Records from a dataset
- - - -
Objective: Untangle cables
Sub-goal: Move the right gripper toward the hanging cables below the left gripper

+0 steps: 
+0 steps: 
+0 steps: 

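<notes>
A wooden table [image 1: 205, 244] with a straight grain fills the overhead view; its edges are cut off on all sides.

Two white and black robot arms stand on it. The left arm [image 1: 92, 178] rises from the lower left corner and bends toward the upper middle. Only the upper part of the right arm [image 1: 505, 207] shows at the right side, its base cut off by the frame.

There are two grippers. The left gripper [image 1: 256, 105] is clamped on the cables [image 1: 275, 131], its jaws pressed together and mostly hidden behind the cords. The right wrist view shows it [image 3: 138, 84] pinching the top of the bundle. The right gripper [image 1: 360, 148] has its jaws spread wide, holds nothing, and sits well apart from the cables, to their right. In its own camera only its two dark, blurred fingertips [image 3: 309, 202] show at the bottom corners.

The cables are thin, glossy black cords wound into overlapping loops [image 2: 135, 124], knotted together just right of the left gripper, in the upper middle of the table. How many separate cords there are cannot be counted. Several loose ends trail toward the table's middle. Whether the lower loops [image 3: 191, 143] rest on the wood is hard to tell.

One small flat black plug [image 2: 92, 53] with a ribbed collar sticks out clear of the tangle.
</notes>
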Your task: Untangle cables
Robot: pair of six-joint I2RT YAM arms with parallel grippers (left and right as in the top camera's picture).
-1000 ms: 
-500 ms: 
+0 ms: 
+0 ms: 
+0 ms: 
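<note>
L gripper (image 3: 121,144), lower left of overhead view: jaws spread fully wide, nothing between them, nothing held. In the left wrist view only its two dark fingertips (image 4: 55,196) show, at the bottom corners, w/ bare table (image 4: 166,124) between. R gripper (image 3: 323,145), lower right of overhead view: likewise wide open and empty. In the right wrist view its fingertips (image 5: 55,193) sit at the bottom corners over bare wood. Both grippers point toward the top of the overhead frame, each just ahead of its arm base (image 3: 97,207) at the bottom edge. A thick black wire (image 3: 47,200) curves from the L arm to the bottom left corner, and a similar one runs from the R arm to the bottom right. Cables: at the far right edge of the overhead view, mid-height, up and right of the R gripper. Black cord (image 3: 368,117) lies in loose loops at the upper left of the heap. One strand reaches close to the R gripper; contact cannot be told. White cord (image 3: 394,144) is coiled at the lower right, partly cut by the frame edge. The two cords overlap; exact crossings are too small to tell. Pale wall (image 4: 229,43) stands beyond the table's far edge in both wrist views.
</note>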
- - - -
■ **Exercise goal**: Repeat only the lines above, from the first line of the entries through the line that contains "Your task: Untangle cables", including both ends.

■ **Answer to the exercise**:
Objective: Untangle cables
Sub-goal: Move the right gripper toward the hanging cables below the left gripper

+0 steps: 
+0 steps: 
+0 steps: 

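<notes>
A wooden table [image 1: 205, 244] with a straight grain fills the overhead view; its edges are cut off on all sides.

Two white and black robot arms stand on it. The left arm [image 1: 92, 178] rises from the lower left corner and bends toward the upper middle. Only the upper part of the right arm [image 1: 505, 207] shows at the right side, its base cut off by the frame.

There are two grippers. The left gripper [image 1: 256, 105] is clamped on the cables [image 1: 275, 131], its jaws pressed together and mostly hidden behind the cords. The right wrist view shows it [image 3: 138, 84] pinching the top of the bundle. The right gripper [image 1: 360, 148] has its jaws spread wide, holds nothing, and sits well apart from the cables, to their right. In its own camera only its two dark, blurred fingertips [image 3: 309, 202] show at the bottom corners.

The cables are thin, glossy black cords wound into overlapping loops [image 2: 135, 124], knotted together just right of the left gripper, in the upper middle of the table. How many separate cords there are cannot be counted. Several loose ends trail toward the table's middle. Whether the lower loops [image 3: 191, 143] rest on the wood is hard to tell.

One small flat black plug [image 2: 92, 53] with a ribbed collar sticks out clear of the tangle.
</notes>
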Your task: Untangle cables

The answer has been given in full.